Ils n’ont, par contre, à leur disposition, que le café, les coins d’ombre des ruelles et la mosquée. Sur la porte d’entrée du café, une affiche fait part des problèmes de l’assemblée générale de l’association du village. Dans presque chaque village de Kabylie il y a une association qui travaille pour l’intérêt de la communauté. Cette forme moderne de gestion vient en appui au comité de village de par son caractère légal. Hamid en est le trésorier. «Nous nous sommes réunis récemment pour mettre un peu la pression sur le maire de la commune qui nous a trop oubliés», souligne Hamid qui fait de l’association son autre activité. Dans le café, on parle du Mondial. On joue aux dominos tout en sirotant un café.
Soudain on frappe à la porte…
Farid a presque tout chez lui. Une télé, un lecteur DVD, une petite bibliothèque occupe le coin de sa chambre. «Je suis souvent fatigué pour lire» dit-il en saisissant un livre que lui avait offert un cousin. Ici, c’est son lieu intime. Il y reçoit des amis, d’anciennes connaissances de l’université de Béjaïa. Bien que son père soit un ancien émigré, cela ne l’empêche pas de bricoler. Farid est trop fier pour accepter d’être pris en charge par son père.
D’ailleurs, il ne cesse de dénoncer l’attitude des autres jeunes du village qui profitent du bien de leur père, mais pas dans le bon sens. «Ils achètent des voitures et dépensent sans réfléchir, du coup c’est chaque jour les disputes», commente-t-il. Soudain on frappe à la porte. C’est la mère de Hamid qui lui annonce que Saïd l’attend en bas pour aller manger du couscous chez Arezki qui se marie. C’est parti pour une soirée au couscous, chants et danses. Saïd adore ce genre de fêtes.

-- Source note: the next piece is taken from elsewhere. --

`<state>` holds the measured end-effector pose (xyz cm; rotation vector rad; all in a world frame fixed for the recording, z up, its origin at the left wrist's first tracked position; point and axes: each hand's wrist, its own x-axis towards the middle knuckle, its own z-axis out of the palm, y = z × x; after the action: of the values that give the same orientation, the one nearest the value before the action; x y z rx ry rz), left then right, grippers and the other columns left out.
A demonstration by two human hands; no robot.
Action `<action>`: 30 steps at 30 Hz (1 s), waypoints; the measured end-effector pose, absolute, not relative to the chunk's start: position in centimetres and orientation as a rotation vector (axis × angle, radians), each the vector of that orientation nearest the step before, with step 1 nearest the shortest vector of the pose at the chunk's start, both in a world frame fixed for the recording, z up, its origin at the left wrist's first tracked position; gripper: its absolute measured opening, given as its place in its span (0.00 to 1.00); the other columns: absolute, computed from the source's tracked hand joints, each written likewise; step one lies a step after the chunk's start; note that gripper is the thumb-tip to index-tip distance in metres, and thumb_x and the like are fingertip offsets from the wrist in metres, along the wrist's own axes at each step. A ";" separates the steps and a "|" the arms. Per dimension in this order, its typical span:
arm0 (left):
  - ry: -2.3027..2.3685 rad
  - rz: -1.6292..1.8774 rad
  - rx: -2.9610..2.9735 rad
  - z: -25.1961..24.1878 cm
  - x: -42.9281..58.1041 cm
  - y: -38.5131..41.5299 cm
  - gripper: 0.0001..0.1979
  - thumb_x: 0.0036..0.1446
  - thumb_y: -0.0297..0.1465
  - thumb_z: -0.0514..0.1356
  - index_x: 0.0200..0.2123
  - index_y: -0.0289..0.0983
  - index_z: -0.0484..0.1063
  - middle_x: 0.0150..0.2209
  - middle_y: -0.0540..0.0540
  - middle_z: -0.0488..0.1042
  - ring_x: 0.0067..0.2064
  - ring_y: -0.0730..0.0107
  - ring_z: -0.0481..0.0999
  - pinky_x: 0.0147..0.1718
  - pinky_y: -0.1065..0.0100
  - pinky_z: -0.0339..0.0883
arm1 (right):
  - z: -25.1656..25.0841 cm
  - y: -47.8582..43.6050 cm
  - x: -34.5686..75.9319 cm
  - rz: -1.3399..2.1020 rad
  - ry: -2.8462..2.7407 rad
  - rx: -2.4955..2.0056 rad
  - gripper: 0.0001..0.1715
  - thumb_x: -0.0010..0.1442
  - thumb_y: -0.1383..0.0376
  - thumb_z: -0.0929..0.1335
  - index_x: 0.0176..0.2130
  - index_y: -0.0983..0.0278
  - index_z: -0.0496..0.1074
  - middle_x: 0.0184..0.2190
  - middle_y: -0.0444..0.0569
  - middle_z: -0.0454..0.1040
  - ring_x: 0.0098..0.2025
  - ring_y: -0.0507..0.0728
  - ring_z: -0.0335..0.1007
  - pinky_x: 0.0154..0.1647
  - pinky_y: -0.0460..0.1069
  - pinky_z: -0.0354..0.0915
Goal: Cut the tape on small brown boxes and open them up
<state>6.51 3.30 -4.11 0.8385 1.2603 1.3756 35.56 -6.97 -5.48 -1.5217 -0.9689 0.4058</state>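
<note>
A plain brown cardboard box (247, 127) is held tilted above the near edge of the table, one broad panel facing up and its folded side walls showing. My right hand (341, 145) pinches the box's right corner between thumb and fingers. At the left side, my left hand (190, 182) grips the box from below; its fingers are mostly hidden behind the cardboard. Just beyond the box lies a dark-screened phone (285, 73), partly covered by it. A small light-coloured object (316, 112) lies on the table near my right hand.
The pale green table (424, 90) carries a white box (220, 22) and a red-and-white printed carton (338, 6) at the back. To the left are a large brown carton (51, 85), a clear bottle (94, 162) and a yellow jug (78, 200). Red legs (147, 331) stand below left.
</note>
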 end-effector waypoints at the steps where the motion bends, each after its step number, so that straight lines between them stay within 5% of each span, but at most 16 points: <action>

«C’est pratiquement les meilleurs moments de l’année», nous dit-il. Saïd n’a jamais connu la ville, exception faite de celle de Sidi Aïch et c’était son père qui l’y emmenait avant son décès. Aujourd’hui, il n’ose même pas y aller. Saïd a quitté l’école en 6e année. Depuis, il a toujours travaillé et fait divers métiers. Il élève des animaux. C’est sa principale activité. Avec Hamid, il s’entend bien même, s’ils n’ont pas le même niveau d‘instruction. Arezki, le marié arrive. Il salue tous ses invités. Lui aussi est chômeur. «Mais de luxe», précise Hamid. C’est grâce à l’argent de son père qu’il a pu se marier. Un peu comme tous les jeunes du village qui ont eu à le faire.
La manne parentale est l’unique source pour de nombreux jeunes du village. Il y en a qui en font bon usage comme Arezki, mais d’autres non. Le couscous était bon. La suite ne sera que meilleure. La fête ne fait que commencer. Elle durera presque trois jours, soit jusqu’à l’arrivée de la mariée. Le village s’anime, mais ne fait pas pour autant oublier la situation des jeunes. Vivre dans un village et avoir 20 ans reste supportable l’espace d’un été, d’une rencontre, d’une fête et puis c’est la galère. Le génie de l’homme fait qu’il arrive toujours à s’adapter à toutes les situations. C’est le cas des jeunes villageois d’Ath Mahiou.